Tja, letztens hatte ich doch die Gelegenheit ab und zu mal wieder die Glotze anzumachen und da stiess ich neben dem vielen anderen Schrott doch tatsächlich mal auf nen Werbespot, der es in meinen Augen in sich hat, weil er - gewollt oder nicht - der Gesellschaft irgendwie den Spiegel vorhält.
Denn er zeigt, wie Leute wie beömmelt auf einem auf den Boden aufgemaltes Smartphone rumhopsen und ist unterlegt mit folgendem Text:
Wir beeilen uns nicht, wir simsen, dass es später wird.
Wir denken nicht, wir googeln.
Wir sagen nicht unsere Meinung, wir posten sie.
Und das ist völlig in Ordnung.
Solange wir nicht mehr als 29,95€ im Monat dafür zahlen.
Starker Tobak, vor allem dann, wenn man den Text mal Zeile für Zeile durchgeht...
Wir beeilen uns nicht, wir simsen, dass es später wird.
Hat die Aussage nicht irgendwas verdammt egoistisches, gleichgültiges an sich? Ist es tatsächlich in Ordnung andere Menschen oder wichtige Dinge nach Belieben zu versetzen oder Abmachungen aufzulösen und das mit ner schnellen SMS abzutun?
Oder verschwendet man dadurch nicht blos seine eigene Zeit, sondern auch die von anderen?
Dann zur nächsten Zeile:
Wir denken nicht, wir googlen.
Whoa! Sicherlich sind Google, Yahoo und Wikipedia nützliche Helfer, aber sind wir tatsächlich schon von ihnen abhängig, weil man nicht mehr weiss, was ein Lexikon ist, ein Museum, ein Tabellenbuch oder eine Bibliothek. Und das man auch dem Internet nicht alles glauben darf ist ja jedem klar, die Frage ist nur, kümmerts wen? Wenns da steht, wirds schon so sein. Ausserdem ist es mühsam und aufwendig, Sachverhalte zu prüfen, dann doch lieber einfach etwas gutgläubig sein. Glaubt ihr, das es so ist?
Wir sagen nicht unsere Meinung, wir posten sie.
Auch der Satz hat es in sich.

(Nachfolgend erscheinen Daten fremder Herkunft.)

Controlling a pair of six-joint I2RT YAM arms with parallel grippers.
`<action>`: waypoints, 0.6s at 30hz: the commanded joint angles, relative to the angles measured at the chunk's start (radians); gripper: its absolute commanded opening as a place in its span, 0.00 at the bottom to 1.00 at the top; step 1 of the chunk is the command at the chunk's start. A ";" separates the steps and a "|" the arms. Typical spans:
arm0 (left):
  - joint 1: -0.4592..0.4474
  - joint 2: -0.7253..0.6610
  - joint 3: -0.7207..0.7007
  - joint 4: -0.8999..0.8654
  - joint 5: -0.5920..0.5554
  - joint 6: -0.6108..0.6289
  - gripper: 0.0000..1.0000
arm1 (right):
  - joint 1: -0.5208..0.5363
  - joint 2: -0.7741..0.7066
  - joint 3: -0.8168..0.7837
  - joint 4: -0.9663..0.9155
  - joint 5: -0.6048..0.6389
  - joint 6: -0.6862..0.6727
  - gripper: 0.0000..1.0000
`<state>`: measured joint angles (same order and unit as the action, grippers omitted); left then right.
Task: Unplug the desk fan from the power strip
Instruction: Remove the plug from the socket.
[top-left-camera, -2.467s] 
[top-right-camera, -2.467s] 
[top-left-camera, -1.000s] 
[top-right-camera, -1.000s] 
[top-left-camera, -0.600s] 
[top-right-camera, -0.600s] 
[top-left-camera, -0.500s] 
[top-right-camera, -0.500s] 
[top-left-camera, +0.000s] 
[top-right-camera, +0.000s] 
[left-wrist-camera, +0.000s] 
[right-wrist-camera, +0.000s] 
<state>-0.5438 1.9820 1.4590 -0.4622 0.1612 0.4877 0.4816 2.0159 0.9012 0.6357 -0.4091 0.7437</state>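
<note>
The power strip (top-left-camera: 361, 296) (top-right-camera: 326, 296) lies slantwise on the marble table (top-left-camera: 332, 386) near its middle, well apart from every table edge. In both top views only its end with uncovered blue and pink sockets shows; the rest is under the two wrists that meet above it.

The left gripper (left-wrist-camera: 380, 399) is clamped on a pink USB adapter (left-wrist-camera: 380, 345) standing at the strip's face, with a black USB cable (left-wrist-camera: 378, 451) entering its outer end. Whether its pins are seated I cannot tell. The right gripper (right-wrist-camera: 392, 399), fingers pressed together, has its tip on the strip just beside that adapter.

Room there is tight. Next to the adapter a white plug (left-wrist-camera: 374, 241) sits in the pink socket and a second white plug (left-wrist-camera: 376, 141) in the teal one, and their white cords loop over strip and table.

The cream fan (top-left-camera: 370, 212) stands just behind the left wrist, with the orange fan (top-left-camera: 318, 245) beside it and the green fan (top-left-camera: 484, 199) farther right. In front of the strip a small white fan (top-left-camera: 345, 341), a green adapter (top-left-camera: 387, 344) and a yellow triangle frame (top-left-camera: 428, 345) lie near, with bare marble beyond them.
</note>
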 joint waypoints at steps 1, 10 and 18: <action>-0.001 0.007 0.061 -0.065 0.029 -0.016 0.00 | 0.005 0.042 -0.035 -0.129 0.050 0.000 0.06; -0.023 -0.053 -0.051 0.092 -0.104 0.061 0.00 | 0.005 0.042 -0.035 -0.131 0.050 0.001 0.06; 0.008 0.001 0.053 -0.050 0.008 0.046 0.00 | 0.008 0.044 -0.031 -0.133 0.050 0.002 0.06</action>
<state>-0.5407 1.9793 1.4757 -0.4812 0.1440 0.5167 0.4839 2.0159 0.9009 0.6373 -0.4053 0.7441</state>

Hat sich die reale Existenz der virtuellen schon soweit untergeordnet, dass wir unsere Meinung nicht mehr im Dialog mit einem Gegenüber bilden, sondern einfach nur jeder für sich auf Facebook postet. Kriegt dann ja eh jeder mit und passt schon?
Und dann noch zum Abschluss:
Solange wir nicht mehr als 29,95€ im Monat dafür zahlen.
Jap, günstig muss es sein, schliesslich muss jeder eintauchen können, vom Bauarbeiter bis zur Putzfrau in das bunte Netz der grauen Masse von Gesichts- und Gedankenlosigkeit, welches ständig nach mehr giert und manchen Facebookverweigerer längst schon zum Aussenseiter abgestempelt hat und ins soziale Abseits stellt.
Aber wie denkt ihr darüber, wie viel Wahrheit enthält der Spot? Und was hat sich FONIC dabei wohl gedacht, wollte es aufrütteln oder war man der Ansicht, dass die Gesellschaft schon soweit ist, dass sie diesen Spot einfach mit Freuden schluckt?